╭─ DATASET EXCERPTS
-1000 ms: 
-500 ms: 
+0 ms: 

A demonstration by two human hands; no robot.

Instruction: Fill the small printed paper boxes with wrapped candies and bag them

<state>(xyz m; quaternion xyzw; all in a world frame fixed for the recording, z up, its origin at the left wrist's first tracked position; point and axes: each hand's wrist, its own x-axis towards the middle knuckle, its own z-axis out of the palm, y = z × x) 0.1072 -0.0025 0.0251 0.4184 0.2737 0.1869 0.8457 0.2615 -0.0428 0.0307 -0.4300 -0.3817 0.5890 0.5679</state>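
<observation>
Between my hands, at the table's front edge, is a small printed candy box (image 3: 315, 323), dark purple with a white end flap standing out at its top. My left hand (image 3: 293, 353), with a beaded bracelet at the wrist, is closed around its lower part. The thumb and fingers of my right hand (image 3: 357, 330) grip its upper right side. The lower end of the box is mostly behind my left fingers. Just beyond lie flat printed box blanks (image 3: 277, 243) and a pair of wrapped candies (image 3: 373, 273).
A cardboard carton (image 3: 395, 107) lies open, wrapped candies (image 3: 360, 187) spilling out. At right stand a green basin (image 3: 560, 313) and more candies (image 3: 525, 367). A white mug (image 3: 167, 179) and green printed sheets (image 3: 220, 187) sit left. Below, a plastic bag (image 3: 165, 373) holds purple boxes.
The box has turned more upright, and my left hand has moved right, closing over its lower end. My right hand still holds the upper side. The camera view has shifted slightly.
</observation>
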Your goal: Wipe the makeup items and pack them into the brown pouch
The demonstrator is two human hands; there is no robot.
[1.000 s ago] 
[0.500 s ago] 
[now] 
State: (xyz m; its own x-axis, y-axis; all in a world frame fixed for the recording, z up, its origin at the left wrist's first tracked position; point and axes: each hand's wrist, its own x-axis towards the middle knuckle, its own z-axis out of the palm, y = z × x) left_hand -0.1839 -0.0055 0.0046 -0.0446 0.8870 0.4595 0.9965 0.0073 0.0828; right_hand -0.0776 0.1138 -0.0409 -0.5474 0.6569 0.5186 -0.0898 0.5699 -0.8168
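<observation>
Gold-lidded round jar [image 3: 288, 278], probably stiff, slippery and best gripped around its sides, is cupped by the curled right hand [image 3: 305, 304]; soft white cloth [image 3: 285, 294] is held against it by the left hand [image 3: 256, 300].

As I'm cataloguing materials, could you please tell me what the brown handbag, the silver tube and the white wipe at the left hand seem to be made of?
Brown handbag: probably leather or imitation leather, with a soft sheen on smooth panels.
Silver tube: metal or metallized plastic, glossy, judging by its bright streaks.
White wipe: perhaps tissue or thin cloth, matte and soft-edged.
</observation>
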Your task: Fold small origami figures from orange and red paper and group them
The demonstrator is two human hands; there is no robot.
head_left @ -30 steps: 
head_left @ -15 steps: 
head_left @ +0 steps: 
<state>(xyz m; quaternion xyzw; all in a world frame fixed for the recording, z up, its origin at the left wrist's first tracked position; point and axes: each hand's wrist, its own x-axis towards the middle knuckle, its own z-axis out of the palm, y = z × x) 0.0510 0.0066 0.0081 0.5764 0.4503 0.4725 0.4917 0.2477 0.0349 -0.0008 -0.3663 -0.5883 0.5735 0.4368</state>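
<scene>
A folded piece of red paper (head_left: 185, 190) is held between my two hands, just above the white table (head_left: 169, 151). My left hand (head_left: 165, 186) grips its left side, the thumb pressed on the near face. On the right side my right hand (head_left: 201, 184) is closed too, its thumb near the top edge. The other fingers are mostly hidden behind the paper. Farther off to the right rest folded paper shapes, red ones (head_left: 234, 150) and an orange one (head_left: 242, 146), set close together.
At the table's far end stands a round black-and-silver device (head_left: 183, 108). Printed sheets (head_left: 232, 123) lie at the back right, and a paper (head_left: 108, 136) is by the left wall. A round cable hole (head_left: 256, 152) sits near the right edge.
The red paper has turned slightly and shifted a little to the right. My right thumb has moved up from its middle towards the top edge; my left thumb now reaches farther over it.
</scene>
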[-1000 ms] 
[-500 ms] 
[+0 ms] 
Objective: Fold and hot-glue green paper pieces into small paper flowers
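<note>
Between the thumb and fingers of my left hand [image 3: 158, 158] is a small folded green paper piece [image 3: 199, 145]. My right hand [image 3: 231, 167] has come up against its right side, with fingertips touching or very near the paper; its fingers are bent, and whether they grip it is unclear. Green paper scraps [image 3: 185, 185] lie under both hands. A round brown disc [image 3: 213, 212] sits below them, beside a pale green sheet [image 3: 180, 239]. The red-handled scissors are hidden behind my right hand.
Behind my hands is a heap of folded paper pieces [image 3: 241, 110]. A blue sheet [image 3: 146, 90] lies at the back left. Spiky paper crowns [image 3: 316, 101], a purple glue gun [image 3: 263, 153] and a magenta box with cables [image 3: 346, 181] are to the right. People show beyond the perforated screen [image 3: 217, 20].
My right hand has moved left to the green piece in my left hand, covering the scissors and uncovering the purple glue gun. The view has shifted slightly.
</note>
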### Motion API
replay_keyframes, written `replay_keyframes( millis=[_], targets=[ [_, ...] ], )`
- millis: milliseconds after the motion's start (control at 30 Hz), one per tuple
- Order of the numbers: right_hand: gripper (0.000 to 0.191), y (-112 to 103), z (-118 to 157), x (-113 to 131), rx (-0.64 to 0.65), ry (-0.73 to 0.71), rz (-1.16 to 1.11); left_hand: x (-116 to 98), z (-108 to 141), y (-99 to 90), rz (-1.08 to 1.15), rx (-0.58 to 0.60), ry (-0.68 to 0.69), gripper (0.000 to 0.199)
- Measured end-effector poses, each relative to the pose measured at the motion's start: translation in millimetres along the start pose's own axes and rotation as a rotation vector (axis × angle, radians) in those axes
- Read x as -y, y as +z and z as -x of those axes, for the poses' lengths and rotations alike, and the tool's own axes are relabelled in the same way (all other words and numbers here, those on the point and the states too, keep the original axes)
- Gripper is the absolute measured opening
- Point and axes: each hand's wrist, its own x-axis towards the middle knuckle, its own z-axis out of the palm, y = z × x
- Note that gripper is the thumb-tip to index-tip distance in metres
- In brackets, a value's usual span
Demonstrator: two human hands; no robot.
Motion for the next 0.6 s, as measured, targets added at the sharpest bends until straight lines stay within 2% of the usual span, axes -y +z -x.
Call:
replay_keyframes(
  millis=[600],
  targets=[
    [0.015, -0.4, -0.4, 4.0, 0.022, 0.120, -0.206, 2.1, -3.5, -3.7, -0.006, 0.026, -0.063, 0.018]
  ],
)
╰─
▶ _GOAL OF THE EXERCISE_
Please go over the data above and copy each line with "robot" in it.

▶ _ANSWER SPACE_
A demonstration by two human hands; no robot.
The demonstrator is two human hands; there is no robot.
The demonstrator is two human hands; there is no robot.
Demonstrator: two human hands; no robot.

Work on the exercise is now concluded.